## [Exercise]
A word-for-word copy of the listing is required, and it must contain no pictures.

## [Recorded information]
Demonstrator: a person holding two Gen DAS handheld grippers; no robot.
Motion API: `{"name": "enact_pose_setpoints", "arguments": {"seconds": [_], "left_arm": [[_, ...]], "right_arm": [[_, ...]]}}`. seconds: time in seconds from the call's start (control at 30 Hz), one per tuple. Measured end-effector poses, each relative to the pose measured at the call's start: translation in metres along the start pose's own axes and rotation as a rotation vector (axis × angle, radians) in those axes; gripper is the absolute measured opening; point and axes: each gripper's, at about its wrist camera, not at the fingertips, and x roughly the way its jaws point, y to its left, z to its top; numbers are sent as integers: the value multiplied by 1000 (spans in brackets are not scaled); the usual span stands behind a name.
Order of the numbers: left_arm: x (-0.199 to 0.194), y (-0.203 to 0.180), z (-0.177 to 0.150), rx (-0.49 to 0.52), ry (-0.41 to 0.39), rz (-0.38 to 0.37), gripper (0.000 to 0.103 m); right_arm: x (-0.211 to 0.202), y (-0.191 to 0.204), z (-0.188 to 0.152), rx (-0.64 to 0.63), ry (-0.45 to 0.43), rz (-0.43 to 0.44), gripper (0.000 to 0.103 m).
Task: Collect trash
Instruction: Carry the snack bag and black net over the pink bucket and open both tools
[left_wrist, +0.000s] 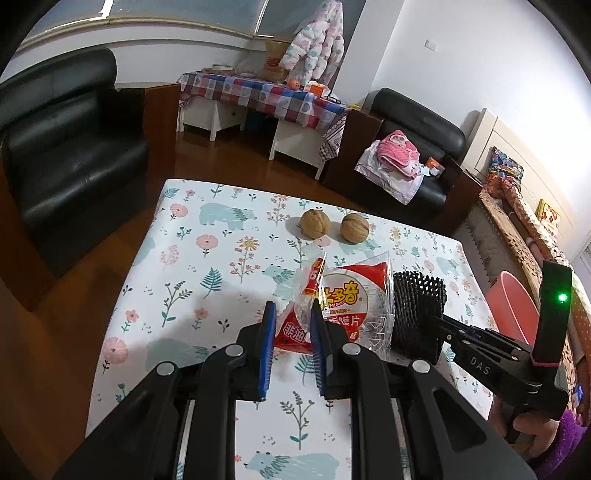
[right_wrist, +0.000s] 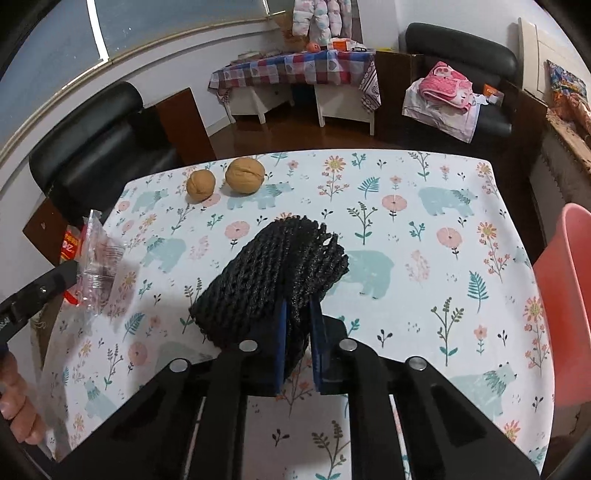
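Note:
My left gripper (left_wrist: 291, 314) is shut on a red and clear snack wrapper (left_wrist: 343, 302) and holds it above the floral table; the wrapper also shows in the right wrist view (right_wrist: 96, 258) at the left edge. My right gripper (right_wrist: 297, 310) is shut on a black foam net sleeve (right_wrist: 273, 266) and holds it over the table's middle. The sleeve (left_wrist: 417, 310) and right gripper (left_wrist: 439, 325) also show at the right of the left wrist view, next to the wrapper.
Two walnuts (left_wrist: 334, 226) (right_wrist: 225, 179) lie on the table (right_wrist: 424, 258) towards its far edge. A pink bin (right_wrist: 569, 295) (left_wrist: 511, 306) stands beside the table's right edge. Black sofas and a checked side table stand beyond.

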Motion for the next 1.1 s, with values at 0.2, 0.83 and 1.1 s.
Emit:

## [Response]
Demonstrator: a person holding two Gen DAS handheld grippers; no robot.
Motion API: `{"name": "enact_pose_setpoints", "arguments": {"seconds": [_], "left_arm": [[_, ...]], "right_arm": [[_, ...]]}}`. seconds: time in seconds from the call's start (control at 30 Hz), one per tuple. Measured end-effector poses, each relative to the pose measured at the call's start: translation in metres along the start pose's own axes and rotation as a rotation vector (axis × angle, radians) in those axes; gripper is the absolute measured opening; point and axes: each gripper's, at about its wrist camera, not at the fingertips, and x roughly the way its jaws point, y to its left, z to its top; numbers are sent as integers: the value multiplied by 1000 (spans in brackets are not scaled); the usual span stands behind a name.
Order of the numbers: left_arm: x (-0.199 to 0.194), y (-0.203 to 0.180), z (-0.177 to 0.150), rx (-0.49 to 0.52), ry (-0.41 to 0.39), rz (-0.38 to 0.37), gripper (0.000 to 0.103 m); right_arm: x (-0.211 to 0.202), y (-0.191 to 0.204), z (-0.188 to 0.152), rx (-0.64 to 0.63), ry (-0.45 to 0.43), rz (-0.43 to 0.44), gripper (0.000 to 0.103 m).
Task: Collect trash
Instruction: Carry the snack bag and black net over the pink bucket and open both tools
[left_wrist, +0.000s] 
[right_wrist, +0.000s] 
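Note:
My left gripper (left_wrist: 291, 314) is shut on a red and clear snack wrapper (left_wrist: 343, 302) and holds it above the floral table; the wrapper also shows in the right wrist view (right_wrist: 96, 258) at the left edge. My right gripper (right_wrist: 297, 310) is shut on a black foam net sleeve (right_wrist: 273, 266) and holds it over the table's middle. The sleeve (left_wrist: 417, 310) and right gripper (left_wrist: 439, 325) also show at the right of the left wrist view, next to the wrapper.
Two walnuts (left_wrist: 334, 226) (right_wrist: 225, 179) lie on the table (right_wrist: 424, 258) towards its far edge. A pink bin (right_wrist: 569, 295) (left_wrist: 511, 306) stands beside the table's right edge. Black sofas and a checked side table stand beyond.
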
Motion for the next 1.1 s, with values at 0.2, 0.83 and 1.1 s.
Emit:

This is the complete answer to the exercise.